Connecting to EMR via SSH

Tonic can connect to any spark cluster, including EMR, via SSH. The EMR ssh connection information can be found on the Summary tab of your EMR clusters console.

You'll need to provide the DNS name of the cluster, the user name (always hadoop), the port (always 22), and the SSH private key which you selected when you setup the cluster.

Connecting to EMR via STEPS

Amazon EMR supports the launching of Spark jobs through the EMR Steps API. With this approach you must only provide Tonic with the cluster id of your EMR Cluster. The cluster id can be found on the EMR Clusters console page. The id should always begin with "j-".

Generic SSH

Tonic can connect to Spark clusters by being given SSH connection info to the cluster's master node.

Permissions

Depending on your specific setup permissions will vary. Currently, Tonic only supports permissions based off of IAM users and requires you to provide Tonic with the user's IAM access key id and access secret.

Permissions for S3 Access

These specific permissions are required regardless of your setup.

{
"Sid": "VisualEditor0",
"Effect": "Allow",
"Action": "s3:ListBucket",
"Resource": [
"arn:aws:s3:::<bucket of source path>",
"arn:aws:s3:::<bucket of destination path>"
]
},
{
"Sid": "VisualEditor1",
"Effect": "Allow",
"Action": [
"s3:GetObject"
],
"Resource": [
"arn:aws:s3:::<source path>/*",
"arn:aws:s3:::<source path>/",
"arn:aws:s3:::<destination path>/*",
"arn:aws:s3:::<destination path>/"
]
},
{
"Sid": "VisualEditor2",
"Effect": "Allow",
"Action": "s3:PutObject",
"Resource": [
"arn:aws:s3:::<destination path>/*",
"arn:aws:s3:::<destination path>"
]
}

Permissions for EMR Steps

These permissions are only required if you are using the EMR Steps API.

{
"Sid": "VisualEditor3",
"Effect": "Allow",
"Action": "elasticmapreduce:ListClusters",
"Resource": "*"
},
{
"Sid": "VisualEditor4",
"Effect": "Allow",
"Action": [
"elasticmapreduce:DescribeStep",
"elasticmapreduce:AddJobFlowSteps",
"elasticmapreduce:DescribeCluster"
],
"Resource": [
"arn:aws:elasticmapreduce:<aws region, e.g. us-east-1>:<aws account id>:cluster/<cluster id>"
]
}

Permissions for AWS Glue

For Hive+Spark with AWS Glue you'll need the below permissions to connect to your source Hive database.

{
"Sid": "VisualEditor1",
"Effect": "Allow",
"Action": [
"glue:GetDatabase",
"glue:GetTables",
"glue:GetTable"
"glue:CreateDatabase",
],
"Resource": [
"arn:aws:glue:<aws region, e.g. us-east-1>:<aws account id>:catalog",
"arn:aws:glue:<aws region, e.g. us-east-1>:<aws account id>:table/*/*",
"arn:aws:glue:<aws region, e.g. us-east-1>:<aws account id>:database/*",
]
}

You can optionally write your data to an output AWS Glue database by specifying one in Tonic. If you do this, you'll need to add the below permissions as well.

{
"Sid": "VisualEditor2",
"Effect": "Allow",
"Action": [
"glue:DeleteDatabase"
],
"Resource": [
"arn:aws:glue:<aws region>:<aws account>:catalog",
"arn:aws:glue:<aws region>:<aws account>:database/<output database name>",
"arn:aws:glue:<aws region>:<aws account>:userDefinedFunction/<output database name>/*",
"arn:aws:glue:<aws region>:<aws account>:table/<output database name>/*",
]
}

Server side Encryption with KMS

You'll need to add decrypt and encrypt permissions to your account on both the source and destination paths

Additionally, if you are using the EMR Steps API then EMR Role assigned to your cluster must be given Decrypt access to KMS key being used on the output bucket.

Logs

Logging of Spark jobs is more limited than for other databases Tonic supports. This is due to the distributed and managed nature of Spark clusters.
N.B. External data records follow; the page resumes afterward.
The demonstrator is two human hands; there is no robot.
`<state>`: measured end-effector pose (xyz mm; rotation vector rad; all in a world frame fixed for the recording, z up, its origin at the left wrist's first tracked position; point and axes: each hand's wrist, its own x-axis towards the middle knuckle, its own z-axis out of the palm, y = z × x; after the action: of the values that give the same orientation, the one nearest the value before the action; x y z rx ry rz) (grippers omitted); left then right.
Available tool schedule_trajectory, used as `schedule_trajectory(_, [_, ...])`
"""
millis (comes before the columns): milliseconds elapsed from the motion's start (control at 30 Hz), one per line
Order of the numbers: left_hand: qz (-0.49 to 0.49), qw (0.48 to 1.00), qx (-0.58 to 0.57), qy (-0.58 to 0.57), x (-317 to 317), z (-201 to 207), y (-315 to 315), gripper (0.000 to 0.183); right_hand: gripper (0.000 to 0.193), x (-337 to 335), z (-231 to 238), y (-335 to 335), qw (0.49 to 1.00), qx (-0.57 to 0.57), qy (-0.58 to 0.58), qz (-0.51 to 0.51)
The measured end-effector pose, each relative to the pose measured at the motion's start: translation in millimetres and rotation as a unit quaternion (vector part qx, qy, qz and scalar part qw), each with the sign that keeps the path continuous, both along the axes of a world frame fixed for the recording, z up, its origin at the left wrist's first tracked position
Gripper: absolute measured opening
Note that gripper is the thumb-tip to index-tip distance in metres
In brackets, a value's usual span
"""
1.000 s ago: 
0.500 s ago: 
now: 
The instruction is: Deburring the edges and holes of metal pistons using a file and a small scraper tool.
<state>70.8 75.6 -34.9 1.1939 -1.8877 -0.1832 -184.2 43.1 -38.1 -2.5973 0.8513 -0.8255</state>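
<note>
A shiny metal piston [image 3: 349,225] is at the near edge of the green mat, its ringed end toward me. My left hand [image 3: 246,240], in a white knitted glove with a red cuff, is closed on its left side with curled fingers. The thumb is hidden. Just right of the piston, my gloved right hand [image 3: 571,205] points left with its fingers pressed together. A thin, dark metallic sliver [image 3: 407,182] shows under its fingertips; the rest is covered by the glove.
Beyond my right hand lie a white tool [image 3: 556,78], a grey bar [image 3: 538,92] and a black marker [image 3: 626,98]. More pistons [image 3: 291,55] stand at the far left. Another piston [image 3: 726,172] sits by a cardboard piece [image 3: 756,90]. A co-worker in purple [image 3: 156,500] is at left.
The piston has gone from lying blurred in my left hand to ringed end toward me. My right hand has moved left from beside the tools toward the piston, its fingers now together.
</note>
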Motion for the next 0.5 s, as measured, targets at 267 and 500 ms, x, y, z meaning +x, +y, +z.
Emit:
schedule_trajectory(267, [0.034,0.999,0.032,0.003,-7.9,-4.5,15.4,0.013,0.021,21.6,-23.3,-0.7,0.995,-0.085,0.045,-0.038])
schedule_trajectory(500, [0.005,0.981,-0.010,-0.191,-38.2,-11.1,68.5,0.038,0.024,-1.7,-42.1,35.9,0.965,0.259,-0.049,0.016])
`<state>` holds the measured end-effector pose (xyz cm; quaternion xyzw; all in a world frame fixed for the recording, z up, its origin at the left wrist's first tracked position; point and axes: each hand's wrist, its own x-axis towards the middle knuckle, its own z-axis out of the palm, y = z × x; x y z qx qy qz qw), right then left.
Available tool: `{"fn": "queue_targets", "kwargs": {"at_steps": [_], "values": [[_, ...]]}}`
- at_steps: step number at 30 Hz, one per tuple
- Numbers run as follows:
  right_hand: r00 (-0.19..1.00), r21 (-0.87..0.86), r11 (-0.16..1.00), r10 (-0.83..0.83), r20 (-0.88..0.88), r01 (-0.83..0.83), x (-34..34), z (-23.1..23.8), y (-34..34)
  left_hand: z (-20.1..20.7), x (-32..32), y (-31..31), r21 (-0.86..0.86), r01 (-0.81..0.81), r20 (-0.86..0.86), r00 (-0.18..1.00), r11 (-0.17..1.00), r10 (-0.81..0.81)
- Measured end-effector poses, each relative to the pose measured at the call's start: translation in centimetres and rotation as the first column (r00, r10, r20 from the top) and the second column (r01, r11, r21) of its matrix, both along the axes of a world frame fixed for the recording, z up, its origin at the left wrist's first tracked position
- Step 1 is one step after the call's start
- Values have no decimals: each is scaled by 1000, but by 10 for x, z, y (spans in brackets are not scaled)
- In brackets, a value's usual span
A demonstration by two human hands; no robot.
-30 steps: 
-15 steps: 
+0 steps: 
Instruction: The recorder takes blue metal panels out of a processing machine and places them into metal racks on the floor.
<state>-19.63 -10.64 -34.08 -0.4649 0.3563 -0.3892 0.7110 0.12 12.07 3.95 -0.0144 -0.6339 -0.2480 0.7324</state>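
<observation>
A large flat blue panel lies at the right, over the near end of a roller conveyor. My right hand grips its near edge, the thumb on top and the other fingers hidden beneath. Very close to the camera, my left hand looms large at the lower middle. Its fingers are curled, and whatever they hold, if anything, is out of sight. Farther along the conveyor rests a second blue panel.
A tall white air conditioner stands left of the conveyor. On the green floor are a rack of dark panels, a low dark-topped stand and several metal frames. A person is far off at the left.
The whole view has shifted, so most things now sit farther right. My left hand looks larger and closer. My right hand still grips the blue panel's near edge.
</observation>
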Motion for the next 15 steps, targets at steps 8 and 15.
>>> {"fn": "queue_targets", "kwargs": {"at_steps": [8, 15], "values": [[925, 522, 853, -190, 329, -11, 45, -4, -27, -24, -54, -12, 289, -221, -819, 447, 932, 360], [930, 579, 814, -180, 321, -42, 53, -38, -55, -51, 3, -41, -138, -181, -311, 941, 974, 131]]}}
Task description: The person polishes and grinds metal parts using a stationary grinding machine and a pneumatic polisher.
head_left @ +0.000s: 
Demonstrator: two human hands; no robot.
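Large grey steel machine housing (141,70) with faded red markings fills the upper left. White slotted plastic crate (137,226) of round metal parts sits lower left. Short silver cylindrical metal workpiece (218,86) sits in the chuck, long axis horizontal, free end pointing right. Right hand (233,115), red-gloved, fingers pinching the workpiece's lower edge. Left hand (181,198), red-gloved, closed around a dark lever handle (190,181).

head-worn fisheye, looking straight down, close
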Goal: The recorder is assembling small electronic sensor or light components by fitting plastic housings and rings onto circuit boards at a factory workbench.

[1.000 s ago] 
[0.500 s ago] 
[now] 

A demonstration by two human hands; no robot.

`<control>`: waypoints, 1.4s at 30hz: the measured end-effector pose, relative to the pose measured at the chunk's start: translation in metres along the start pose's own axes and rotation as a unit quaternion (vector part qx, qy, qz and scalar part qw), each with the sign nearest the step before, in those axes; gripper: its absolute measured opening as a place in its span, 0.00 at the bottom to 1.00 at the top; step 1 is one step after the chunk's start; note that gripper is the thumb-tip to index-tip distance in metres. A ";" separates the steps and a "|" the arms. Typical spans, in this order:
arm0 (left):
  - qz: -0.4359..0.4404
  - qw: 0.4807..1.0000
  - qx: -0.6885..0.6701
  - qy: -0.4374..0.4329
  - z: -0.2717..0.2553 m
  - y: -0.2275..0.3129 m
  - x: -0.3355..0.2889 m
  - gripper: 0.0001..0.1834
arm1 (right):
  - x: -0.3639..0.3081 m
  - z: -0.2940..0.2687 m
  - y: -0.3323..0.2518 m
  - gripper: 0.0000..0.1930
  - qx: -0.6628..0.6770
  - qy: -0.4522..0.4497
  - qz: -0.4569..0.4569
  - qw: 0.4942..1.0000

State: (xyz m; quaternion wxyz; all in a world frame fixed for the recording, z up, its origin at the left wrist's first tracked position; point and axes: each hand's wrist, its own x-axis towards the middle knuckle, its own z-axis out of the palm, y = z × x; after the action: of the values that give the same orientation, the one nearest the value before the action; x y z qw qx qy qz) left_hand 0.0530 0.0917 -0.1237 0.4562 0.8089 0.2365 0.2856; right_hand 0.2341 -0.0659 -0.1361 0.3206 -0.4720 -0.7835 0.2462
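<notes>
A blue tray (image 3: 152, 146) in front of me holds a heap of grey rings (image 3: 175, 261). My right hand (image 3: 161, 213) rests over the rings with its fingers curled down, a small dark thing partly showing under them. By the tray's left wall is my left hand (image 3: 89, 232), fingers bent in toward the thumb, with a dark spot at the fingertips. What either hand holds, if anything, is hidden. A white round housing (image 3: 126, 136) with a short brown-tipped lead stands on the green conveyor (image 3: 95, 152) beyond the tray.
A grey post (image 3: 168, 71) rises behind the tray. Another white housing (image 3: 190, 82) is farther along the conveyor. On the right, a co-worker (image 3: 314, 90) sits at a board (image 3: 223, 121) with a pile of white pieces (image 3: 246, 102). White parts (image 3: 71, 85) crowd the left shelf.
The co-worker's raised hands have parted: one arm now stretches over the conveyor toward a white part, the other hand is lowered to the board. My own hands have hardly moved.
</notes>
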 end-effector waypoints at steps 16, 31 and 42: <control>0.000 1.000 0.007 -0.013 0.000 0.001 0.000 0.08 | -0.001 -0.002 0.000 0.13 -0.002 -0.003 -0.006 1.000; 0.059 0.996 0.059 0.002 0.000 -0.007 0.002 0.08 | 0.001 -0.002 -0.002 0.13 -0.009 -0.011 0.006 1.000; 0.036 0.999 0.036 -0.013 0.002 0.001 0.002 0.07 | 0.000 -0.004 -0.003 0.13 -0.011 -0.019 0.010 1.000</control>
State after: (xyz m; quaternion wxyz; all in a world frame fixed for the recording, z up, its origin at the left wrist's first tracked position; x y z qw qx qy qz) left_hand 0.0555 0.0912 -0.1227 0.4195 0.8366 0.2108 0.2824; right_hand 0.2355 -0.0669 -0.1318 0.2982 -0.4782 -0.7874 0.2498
Logging jobs launched via EMR Steps

The Jobs page, available on Tonic's left sidebar will provide information on whether a job was successfully submitted to the EMR cluster but will provide no information as to the status of the job. This should be done through the EMR console page.

Logging jobs launched via an SSH connection (including to EMR)

The Jobs page, available on Tonic's left sidebar will provide information on the job's status as it runs and will additionally provide a Tracking URL once the job has started. You can follow this tracking URL to Spark's management portal where you can find additional, more detailed logs.